In the industry, foreign currency transfers are part of daily business. So far, the high fees and exchange rate surcharges of the banks are hardly questioned. But now there are cost-effective and secure alternatives: Fintechs offer better conditions, transparent exchange rates and are – as BaFin-regulated – as safe as banks. A comparison that can be financially rewarding for industrial companies.
The industry in Germany is booming. Foreign trade has shown impressive growth rates in recent years. It is well-known that in Germany in particular, more and more companies from the electrical, metalworking, automotive and chemical industries are internationalizing their production and relying on foreign inputs, which are often bought in China, the USA, Eastern Europe or other countries in the world become. These components, as well as production site employees, must be paid in the Chinese Renminbi Yuan (CNY), the US Dollar (USD) or other foreign currency.
Companies usually make their foreign transfers through their bank. The industry has hardly questioned this routine so far. However, there were virtually no alternatives to the offer of financial institutions. And because of that, the fees and foreign exchange spreads are high when you transfer money in foreign currencies. If you are looking for a bank with more favorable conditions, it is also difficult to get an overview of the charging jungle. The Frankfurter Allgemeine Zeitung recently came to this conclusion: “Anyone who wants to find out about the total costs incurred before making a foreign transfer often fails because of the complicated and non-transparent breakdown. While almost all providers quote a flat-rate transfer fee, it is not clear to customers how much they pay to calculate the exchange rate and, more importantly, how the sometimes large deviations from official reference rates occur. ”

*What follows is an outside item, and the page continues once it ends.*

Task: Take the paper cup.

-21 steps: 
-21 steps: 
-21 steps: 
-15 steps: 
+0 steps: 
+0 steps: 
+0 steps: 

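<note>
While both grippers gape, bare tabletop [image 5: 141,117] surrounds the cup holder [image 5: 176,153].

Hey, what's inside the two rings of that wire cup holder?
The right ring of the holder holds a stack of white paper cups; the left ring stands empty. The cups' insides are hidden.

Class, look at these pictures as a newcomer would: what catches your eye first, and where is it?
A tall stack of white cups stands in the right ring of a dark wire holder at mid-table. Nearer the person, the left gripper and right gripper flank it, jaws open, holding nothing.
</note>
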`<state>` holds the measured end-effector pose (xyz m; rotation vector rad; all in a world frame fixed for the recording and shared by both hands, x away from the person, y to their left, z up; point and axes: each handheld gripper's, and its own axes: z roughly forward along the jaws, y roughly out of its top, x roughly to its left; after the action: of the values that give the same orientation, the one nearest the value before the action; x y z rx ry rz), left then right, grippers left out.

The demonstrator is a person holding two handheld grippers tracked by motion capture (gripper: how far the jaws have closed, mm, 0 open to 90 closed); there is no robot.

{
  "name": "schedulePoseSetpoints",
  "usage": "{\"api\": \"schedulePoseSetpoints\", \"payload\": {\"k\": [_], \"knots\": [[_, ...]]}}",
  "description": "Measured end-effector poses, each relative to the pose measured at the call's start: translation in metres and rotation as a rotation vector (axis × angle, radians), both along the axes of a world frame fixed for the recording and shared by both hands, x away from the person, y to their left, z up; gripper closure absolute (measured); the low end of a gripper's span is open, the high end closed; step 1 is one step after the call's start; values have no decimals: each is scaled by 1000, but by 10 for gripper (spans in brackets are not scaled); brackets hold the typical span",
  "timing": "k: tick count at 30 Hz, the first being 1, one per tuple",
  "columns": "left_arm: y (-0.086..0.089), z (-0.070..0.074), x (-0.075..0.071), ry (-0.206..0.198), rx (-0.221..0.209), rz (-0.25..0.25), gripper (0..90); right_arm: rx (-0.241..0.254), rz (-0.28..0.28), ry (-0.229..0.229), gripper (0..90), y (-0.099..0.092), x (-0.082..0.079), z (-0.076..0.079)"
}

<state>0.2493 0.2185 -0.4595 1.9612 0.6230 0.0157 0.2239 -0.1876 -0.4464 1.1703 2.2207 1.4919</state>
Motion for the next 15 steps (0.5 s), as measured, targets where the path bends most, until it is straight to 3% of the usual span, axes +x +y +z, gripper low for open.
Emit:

Fees: four-digit versus seven euros flat rate
However, experts know how the fees and foreign exchange costs of foreign transfers are composed. Here’s an example: Company XY buys a part of its electrical components from China. The company pays the costs in twelve foreign transfers of EUR 200,000 each.
For each transfer from Euro to Yuan, the Bank will charge a fee of 1.5 per mil of the transaction amount. So 300 euros per 200,000 euro transfer and extrapolated to the year 3,600 euros. However, especially in industry, the transfer amounts are often significantly higher than the 200,000 euros of the example.

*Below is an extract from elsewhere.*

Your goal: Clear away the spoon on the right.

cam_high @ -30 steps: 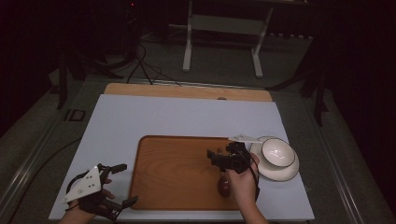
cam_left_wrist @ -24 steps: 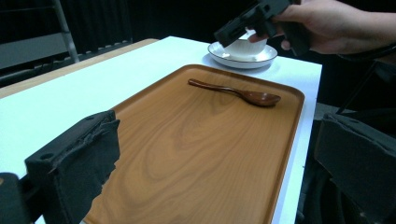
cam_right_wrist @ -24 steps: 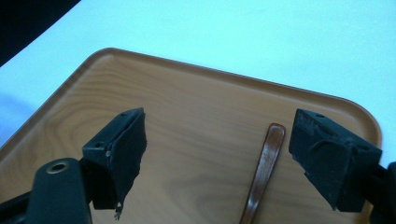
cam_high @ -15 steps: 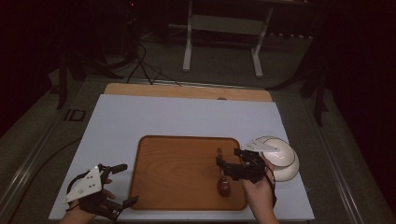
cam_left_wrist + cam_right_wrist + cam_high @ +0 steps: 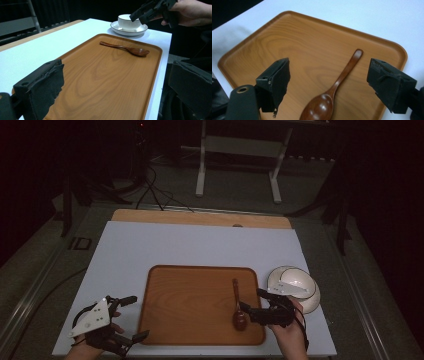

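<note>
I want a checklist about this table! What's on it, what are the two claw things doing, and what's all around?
Surface: white table top with a strip of wood along its far edge.
Job's things: wooden spoon lies flat on the wooden tray, near the tray's right end, bowl toward the person.
Clutter: white cup on a saucer stands right of the tray, on the table top.
Grippers: right gripper open, empty, jaws just above the spoon's bowl; left gripper open, empty, at the tray's left end.
Cables: black cables on the floor beyond the table.
Surroundings: dark room; a white metal stand behind the table.
</note>
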Tool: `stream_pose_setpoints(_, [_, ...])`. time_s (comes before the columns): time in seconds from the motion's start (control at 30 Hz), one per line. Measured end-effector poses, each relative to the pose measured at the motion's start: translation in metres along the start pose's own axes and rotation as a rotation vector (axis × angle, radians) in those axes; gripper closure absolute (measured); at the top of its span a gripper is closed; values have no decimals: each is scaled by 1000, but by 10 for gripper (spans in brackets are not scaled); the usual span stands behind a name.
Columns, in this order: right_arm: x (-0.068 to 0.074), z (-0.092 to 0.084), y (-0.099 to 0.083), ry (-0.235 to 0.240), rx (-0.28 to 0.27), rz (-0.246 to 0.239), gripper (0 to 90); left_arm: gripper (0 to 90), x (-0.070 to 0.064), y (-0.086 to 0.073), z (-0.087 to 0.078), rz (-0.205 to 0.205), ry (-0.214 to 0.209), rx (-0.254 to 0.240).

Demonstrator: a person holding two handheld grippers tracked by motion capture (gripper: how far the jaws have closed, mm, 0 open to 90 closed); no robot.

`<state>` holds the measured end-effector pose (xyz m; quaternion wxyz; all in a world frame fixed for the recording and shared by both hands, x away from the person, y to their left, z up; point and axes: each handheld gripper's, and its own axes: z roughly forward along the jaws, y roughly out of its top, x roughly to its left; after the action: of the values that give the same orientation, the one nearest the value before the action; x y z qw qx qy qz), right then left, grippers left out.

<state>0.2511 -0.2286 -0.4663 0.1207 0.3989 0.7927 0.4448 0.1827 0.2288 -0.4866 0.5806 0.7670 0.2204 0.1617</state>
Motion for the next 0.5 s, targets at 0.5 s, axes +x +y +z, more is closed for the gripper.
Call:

If the company were to purchase monthly electronic components amounting to one million euros, the percentage transfer fee for a transfer in the amount would be 1,500 euros. If there were twelve transfers at this level, then the fees would be extrapolated to 18,000 euros. Some banks, for example, cover the percentage fee at 300 euros per bank transfer, other banks do not. At significantly lower sums, usually up to 250 euros transfer fee, require the financial institutions a basic fee in the amount of ten to 15 euros. For higher amounts, the percentage fee depends on the amount of the transaction. Again, there is again a minimum charge of, for example, 15 euros.
Online services for foreign transfers offer, like the Frankfurt Fintech Giroxx, a fee of a flat rate of seven euros per transaction, regardless of the amount of the transfer. For the payment of his electrical components, the company would pay XY even if it transfers one million euros flat rate seven euros transfer fee. “We can make this cost-effective offer to the industry, because as a fintech we have a much leaner company structure. We do not need any branches and our online service is based on innovative technology that we use to work efficiently, “explains Klaus Hoffmann, one of the founders and managing directors of Giroxx. “Nevertheless service is capitalized with us. Companies that contact us with questions about their foreign currency transactions receive expert advice. ”
Foreign currencies: Hardly planning security for banks, transparency in online services
Further savings potential and planning security are offered by the online exchange rate services. This works as follows: The financial institutions work for foreign transfers with the so-called “fixed rates”. Who orders his transfer Monday afternoon at 14 o’clock over his on-line account with the bank, whose transfer is made on Tuesday at 13 o’clock to the “center settlement course” of the bank. This rate is determined once a day and applies to all transactions received since the last “fixing” the day before. Companies therefore have no planning certainty in their foreign transfers.
Online services provide transparency instead. Customers can even transfer to the live course here. With Giroxx, this is possible, for example, for selected currencies, if the transfer is made during business hours between eight and six o’clock. This offers companies significantly more planning security. Another way to reduce exchange rate risk is through the hedging transactions. For this purpose, companies today determine at what rate the foreign exchange is to be purchased at a later date.
Safety is the top priority
It may be financially worthwhile for industrial companies today to make foreign transfers via an online service. However, if you decide for a provider, you should definitely pay attention to safety. There are numerous, even international providers of alternative payment services. Often, however, it is not clear how they deal with the issue of security. So if you want to profit from the financial benefits, should make sure that the fintech is regulated by the BaFin banking supervision. Because only then does the provider meet the security standards that banks must maintain, for example, with regard to the protection of data and the security of money.